Хуже всех были те, кому помощь действительно была нужна. Те, кто когда-то, будучи в силах, кричал на кормилицу, гнал и поносил, оказавшись в беспомощном состоянии, громче всех звали на помощь, умоляли покормить, сердились, когда не успевала к обеду. Быстро заглатывали пищу ложка за ложкой, украдкой присматривая за порцией, не урвет ли кормилица кусок и себе. Такие лежали долго, в моче и кале, прогнивали до пролежней, язв. Но жили. Жили годами. Жили, теряя рассудок, не узнавали свою благодетельницу, но упорно открывали рот навстречу ложке с кашей, жадно глотая, уставясь в пустоту бессмысленным взглядом.
Смеркалось. Мы и не заметили, как прошло полдня.
– Сколько же лет вы, бабушка, так людей-то кормите?
– Тридцать два годика. На Пасху будет тридцать три. У меня все подсчитано. Все.
– Вы же героиня, – говорю я в восхищении.– Тридцать два года! Бескорыстно служить людям!
– Бескорыстно?
Кормилица затряслась мелким беззвучным смехом. Быстро перекрестилась троекратно, зашептала молитву.
– Глупые вы все-таки, молодые. Ничего не понимаете, ни в жизни, ни в смерти.
Строго посмотрела на меня маленькими злыми глазками. Внимательно осмотрела мои руки.
– Сам ешь?
– Сам.
Вздохнула. Видно было, что очень уж хочется ей поделиться с кем-нибудь своим секретом.
Не глядя мне в глаза, быстрой скороговоркой выдала на одном дыхании, четко и расчетливо.

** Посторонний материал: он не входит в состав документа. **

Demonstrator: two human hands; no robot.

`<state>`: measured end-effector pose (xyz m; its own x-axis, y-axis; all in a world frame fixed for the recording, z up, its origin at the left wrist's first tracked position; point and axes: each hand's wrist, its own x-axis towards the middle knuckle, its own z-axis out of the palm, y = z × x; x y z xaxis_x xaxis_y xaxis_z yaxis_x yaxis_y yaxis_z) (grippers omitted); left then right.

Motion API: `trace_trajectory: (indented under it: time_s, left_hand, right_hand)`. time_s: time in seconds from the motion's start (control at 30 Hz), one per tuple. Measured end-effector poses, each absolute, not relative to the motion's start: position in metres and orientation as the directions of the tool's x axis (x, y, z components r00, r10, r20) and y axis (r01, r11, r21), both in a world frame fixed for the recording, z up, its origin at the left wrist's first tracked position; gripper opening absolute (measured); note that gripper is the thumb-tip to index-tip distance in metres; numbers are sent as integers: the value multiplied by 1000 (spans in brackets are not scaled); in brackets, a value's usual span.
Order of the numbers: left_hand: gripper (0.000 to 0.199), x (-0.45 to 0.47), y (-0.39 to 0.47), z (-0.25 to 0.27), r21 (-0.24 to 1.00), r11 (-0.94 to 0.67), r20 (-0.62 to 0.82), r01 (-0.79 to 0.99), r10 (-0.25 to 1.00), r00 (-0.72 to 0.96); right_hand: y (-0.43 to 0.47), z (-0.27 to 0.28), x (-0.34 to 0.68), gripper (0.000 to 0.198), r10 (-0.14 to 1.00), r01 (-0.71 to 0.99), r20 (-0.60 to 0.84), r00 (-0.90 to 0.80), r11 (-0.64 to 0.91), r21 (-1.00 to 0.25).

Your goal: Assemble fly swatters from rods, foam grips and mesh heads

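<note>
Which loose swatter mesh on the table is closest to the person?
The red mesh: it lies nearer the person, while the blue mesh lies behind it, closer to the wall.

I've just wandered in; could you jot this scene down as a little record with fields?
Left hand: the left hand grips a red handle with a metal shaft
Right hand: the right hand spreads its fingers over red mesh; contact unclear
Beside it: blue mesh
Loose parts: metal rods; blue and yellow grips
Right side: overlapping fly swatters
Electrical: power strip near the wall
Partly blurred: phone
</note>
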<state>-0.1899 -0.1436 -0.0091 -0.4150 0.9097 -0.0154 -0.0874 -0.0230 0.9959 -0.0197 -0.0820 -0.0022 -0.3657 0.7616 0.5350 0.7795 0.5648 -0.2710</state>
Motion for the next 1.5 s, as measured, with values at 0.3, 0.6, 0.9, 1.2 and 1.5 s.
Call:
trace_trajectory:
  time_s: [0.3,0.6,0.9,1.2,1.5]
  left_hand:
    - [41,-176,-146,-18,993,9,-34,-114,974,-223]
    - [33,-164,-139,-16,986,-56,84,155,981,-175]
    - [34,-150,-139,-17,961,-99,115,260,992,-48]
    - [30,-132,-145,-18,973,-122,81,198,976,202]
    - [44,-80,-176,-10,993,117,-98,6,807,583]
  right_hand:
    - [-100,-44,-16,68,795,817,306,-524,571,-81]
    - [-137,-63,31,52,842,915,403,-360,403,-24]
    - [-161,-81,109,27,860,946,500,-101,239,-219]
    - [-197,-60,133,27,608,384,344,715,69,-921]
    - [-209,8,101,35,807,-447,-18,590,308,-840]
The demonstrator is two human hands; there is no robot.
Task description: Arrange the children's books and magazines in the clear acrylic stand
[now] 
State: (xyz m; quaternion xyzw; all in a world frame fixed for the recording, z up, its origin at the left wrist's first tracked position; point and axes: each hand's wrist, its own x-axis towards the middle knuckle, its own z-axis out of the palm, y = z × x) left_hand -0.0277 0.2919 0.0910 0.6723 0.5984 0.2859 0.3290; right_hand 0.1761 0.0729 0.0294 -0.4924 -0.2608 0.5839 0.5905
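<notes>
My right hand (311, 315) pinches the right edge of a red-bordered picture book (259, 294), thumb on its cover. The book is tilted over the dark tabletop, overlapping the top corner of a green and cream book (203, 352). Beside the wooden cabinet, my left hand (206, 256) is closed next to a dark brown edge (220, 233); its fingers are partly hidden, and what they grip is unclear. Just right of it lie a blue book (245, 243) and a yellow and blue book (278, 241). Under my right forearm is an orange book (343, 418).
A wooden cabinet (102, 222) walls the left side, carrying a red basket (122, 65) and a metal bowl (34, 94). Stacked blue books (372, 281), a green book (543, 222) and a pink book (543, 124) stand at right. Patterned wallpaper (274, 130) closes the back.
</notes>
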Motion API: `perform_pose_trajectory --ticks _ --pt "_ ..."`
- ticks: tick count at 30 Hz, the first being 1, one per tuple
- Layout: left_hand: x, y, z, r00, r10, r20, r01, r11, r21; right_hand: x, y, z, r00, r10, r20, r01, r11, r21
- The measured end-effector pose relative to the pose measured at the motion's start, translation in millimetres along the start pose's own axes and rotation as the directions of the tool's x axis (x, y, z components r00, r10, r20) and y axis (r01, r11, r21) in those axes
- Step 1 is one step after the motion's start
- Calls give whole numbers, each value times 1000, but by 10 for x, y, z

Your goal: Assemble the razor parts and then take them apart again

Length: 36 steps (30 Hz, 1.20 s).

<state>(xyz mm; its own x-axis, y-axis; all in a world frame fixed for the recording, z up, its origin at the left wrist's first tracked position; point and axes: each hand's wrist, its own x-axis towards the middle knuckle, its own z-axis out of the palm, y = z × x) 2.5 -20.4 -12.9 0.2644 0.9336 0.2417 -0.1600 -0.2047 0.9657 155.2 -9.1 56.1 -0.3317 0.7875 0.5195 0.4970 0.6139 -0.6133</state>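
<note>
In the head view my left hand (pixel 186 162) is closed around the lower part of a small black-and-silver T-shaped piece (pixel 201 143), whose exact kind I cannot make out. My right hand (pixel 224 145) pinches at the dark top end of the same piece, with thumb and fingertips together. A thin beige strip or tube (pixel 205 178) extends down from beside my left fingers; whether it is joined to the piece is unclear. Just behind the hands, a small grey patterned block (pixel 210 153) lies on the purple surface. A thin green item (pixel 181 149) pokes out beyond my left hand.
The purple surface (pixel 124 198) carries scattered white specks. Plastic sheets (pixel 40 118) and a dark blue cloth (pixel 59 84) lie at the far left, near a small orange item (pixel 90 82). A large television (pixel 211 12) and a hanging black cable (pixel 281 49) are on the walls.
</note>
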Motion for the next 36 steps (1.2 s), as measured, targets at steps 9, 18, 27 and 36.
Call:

– Бескорыстно, говоришь? Было дело. Предлагали мне деньги. Не все же сиротами тут лежат. Приезжали родственники их, совали в руки деньги свои поганые. Только я не брала. Если вкладывали в карман незаметно, все отдавала старикам, до копейки. Тем, кто не соображал уже, конфеты покупала и все до одной скармливала. Нет на мне их денег, и благодарности мне от них никакой не надо. Я зарок дала. Когда приехала сюда, кормила поначалу, по глупости, просто так. А раз пришла одну кормить, а она мне говорит, горшок дай. Я ответила, что горшки не подаю, только кормлю. Хорошо, говорит, корми. Набрала полный рот хлеба, пожевала и в лицо мне плюнула. Все лицо заплевала. А теперь, говорит, платок мне завяжи под подбородком покрепче, чтобы, когда помру, рот не раскрылся. Есть, говорит, больше не буду. Я к ней каждое утро приходила, может, передумает, а она только смотрела строго так и отворачивалась. Две недели лежала, помирала. Тогда я и зарок дала, что всех, кого успею, накормлю. После нее многие есть отказывались, я привыкла. Только ту, первую, помню. И зарок дала, чтобы умереть тихо, не мучаться. Слабая я, сил у меня не хватит, чтобы хлеб выплюнуть. А лежать и под себя ходить – страшно. Испугалась я тогда сильно. А ты говоришь – бескорыстно.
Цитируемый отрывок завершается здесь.